Improved Web Page Categorization with Semantic-Aware Focused Crawling Using GloVe and TF-IDF

Li Zhang1
1School of Artificial Intelligence, Zhejiang College of Security Technology, Wenzhou, Zhejiang, 325016, China

Abstract

Focused crawlers are targeted to search the internet for web pages on specific topics. Its main task is to collect preprocessed and topic related web pages and ignore irrelevant web pages. Traditional focused crawlers have limited success in achieving multi-text categorization of web pages. Due to the large amount of unstructured data present in web pages, the correct classification of web pages based on a given topic is the main practical challenge for focused crawlers.The main objective of this work is to design an improved focused crawling approach using web page classification. In this paper, a text classification model based on the combination of GloVe word vector model and TF-IDF weighting technique is proposed to improve the accuracy of web page classification.

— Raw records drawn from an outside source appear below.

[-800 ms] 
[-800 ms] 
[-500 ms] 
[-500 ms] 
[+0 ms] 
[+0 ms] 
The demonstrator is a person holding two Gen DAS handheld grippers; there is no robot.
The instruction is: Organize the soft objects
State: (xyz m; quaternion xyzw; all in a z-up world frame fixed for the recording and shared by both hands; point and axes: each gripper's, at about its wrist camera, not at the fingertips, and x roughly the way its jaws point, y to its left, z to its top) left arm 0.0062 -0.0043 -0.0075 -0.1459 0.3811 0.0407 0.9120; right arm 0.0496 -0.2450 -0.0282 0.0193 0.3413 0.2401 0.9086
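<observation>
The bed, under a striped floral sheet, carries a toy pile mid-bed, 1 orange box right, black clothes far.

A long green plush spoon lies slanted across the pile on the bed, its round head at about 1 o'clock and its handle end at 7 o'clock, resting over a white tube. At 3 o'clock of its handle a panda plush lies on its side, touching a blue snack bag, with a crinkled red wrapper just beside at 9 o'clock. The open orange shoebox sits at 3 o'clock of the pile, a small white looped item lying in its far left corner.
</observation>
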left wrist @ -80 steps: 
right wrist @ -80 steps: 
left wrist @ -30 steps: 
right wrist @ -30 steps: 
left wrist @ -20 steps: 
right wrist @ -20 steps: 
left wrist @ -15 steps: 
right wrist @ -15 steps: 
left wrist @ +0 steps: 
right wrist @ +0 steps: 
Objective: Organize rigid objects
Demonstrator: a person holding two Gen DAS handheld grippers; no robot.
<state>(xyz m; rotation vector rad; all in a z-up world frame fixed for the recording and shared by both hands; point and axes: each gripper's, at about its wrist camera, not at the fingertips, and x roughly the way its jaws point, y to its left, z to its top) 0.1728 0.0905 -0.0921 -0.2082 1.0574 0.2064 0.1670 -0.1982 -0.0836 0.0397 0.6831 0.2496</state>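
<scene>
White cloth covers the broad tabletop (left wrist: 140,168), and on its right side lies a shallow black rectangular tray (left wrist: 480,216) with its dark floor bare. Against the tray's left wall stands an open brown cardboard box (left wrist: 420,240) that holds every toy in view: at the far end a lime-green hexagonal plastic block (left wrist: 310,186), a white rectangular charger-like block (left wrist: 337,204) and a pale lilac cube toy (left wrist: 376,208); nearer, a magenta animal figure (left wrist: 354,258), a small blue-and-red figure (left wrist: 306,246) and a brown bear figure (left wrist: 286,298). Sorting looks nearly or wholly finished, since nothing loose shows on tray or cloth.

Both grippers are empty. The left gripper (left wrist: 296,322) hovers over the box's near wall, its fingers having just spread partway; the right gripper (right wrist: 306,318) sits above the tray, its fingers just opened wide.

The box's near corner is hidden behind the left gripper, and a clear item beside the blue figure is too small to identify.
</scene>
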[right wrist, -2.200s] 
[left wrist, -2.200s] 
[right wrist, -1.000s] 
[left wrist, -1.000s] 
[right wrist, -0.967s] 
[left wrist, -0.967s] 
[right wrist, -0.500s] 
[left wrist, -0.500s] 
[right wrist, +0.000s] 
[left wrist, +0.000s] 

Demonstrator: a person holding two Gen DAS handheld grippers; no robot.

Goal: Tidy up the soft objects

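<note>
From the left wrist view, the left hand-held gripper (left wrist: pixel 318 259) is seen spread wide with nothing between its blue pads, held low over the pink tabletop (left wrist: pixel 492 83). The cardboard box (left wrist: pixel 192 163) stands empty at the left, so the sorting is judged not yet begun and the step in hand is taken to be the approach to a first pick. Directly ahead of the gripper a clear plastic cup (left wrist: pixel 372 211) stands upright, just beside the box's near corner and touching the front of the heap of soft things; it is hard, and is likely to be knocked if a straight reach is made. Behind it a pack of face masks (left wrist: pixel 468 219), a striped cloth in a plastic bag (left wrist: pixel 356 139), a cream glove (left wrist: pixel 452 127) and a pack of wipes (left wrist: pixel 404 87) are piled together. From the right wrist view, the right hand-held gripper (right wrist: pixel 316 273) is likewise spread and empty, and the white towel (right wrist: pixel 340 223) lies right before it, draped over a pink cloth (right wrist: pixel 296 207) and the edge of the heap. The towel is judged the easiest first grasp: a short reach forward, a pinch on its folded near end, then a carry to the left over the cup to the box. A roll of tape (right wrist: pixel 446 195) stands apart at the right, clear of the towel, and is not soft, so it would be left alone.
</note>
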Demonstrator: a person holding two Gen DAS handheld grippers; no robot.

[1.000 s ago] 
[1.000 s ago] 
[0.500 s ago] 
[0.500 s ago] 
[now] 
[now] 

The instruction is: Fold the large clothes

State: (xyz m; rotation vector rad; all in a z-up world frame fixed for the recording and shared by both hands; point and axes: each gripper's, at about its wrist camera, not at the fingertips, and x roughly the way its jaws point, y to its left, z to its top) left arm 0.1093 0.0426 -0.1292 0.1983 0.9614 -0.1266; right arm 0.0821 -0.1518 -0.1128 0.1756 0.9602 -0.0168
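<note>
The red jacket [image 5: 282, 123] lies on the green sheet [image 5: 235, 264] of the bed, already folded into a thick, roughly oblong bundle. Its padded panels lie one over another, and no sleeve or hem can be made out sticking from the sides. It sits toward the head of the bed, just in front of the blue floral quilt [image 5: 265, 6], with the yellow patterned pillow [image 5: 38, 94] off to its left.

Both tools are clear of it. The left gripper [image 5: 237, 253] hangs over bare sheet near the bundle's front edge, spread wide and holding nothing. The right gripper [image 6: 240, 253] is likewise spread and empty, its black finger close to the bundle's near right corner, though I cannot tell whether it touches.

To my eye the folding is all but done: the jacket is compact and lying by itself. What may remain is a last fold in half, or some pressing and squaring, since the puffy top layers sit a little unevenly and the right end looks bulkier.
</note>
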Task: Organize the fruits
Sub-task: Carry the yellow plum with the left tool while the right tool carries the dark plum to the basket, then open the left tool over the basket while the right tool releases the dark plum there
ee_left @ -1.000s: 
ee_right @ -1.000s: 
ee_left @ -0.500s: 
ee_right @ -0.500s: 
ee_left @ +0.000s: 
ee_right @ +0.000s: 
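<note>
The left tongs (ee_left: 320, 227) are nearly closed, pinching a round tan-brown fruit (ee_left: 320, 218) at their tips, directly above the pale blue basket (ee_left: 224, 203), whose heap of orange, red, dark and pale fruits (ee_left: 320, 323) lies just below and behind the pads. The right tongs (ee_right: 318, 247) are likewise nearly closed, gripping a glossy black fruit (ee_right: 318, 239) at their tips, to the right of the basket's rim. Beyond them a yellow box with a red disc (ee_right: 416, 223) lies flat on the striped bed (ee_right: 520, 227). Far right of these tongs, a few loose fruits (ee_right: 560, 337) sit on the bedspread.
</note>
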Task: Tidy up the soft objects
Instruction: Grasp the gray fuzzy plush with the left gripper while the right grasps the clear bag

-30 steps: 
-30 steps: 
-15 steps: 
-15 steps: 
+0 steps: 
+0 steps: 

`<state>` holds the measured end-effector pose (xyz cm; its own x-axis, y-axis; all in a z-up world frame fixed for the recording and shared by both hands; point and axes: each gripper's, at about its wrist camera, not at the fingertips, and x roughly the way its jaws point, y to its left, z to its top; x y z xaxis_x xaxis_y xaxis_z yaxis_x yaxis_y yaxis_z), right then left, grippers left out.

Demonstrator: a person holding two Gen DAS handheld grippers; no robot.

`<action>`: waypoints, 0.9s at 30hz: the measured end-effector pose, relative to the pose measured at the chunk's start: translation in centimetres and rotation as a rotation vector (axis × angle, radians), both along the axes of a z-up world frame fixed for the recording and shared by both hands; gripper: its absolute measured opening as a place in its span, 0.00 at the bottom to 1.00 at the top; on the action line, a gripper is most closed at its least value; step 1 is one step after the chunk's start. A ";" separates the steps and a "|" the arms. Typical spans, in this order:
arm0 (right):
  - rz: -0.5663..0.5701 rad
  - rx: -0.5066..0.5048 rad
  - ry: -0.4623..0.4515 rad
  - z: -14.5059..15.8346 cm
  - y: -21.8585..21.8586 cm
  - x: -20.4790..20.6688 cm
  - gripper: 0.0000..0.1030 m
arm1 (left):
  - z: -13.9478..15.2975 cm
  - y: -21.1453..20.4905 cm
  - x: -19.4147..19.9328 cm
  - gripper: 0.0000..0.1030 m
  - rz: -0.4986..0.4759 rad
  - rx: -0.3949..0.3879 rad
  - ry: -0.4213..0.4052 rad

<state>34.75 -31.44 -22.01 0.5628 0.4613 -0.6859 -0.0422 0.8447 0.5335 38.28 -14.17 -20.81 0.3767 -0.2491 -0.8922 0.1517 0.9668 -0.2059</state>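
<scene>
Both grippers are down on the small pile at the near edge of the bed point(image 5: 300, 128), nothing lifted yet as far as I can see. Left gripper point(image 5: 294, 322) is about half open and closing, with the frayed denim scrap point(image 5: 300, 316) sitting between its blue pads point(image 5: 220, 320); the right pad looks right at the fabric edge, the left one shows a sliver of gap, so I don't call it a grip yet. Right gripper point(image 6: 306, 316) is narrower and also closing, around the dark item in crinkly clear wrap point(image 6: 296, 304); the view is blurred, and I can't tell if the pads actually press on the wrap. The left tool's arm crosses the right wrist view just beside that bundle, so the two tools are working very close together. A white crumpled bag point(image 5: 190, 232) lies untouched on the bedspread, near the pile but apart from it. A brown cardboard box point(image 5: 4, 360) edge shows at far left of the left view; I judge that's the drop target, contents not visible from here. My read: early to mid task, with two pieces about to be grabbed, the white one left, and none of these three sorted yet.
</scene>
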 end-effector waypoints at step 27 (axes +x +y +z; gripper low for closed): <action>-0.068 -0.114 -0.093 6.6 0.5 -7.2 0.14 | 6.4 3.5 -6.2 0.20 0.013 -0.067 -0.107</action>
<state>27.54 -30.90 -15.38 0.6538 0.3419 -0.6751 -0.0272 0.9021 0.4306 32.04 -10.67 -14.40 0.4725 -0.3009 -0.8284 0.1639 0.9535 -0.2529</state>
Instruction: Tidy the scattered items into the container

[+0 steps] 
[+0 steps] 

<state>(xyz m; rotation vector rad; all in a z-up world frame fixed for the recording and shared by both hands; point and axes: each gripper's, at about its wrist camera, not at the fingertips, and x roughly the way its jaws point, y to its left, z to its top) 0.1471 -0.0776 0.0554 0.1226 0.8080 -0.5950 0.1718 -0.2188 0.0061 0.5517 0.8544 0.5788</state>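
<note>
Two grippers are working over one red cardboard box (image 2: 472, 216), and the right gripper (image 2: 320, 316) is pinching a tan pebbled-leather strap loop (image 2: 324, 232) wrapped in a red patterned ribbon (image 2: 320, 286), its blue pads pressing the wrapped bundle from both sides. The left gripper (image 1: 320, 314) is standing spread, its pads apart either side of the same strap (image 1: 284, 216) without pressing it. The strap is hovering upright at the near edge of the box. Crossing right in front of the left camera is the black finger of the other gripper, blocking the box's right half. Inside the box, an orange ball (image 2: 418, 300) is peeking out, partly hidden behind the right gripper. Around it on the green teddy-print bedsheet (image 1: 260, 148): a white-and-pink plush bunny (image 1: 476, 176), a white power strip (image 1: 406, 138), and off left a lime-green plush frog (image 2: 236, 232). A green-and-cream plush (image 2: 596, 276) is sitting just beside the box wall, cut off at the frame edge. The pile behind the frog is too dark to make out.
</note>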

The GloVe-based text classification model is further utilized to guide focused crawlers to classify web pages.The proposed GloVe and TF-IDF text categorization models are validated on 10 different datasets and the results are compared with traditional machine learning algorithms as well as different methods based on Naive Bayes, Bag-of-Words and Word2Vec. According to the experimental results, the proposed text classification model is 7-12% better than traditional machine learning algorithms.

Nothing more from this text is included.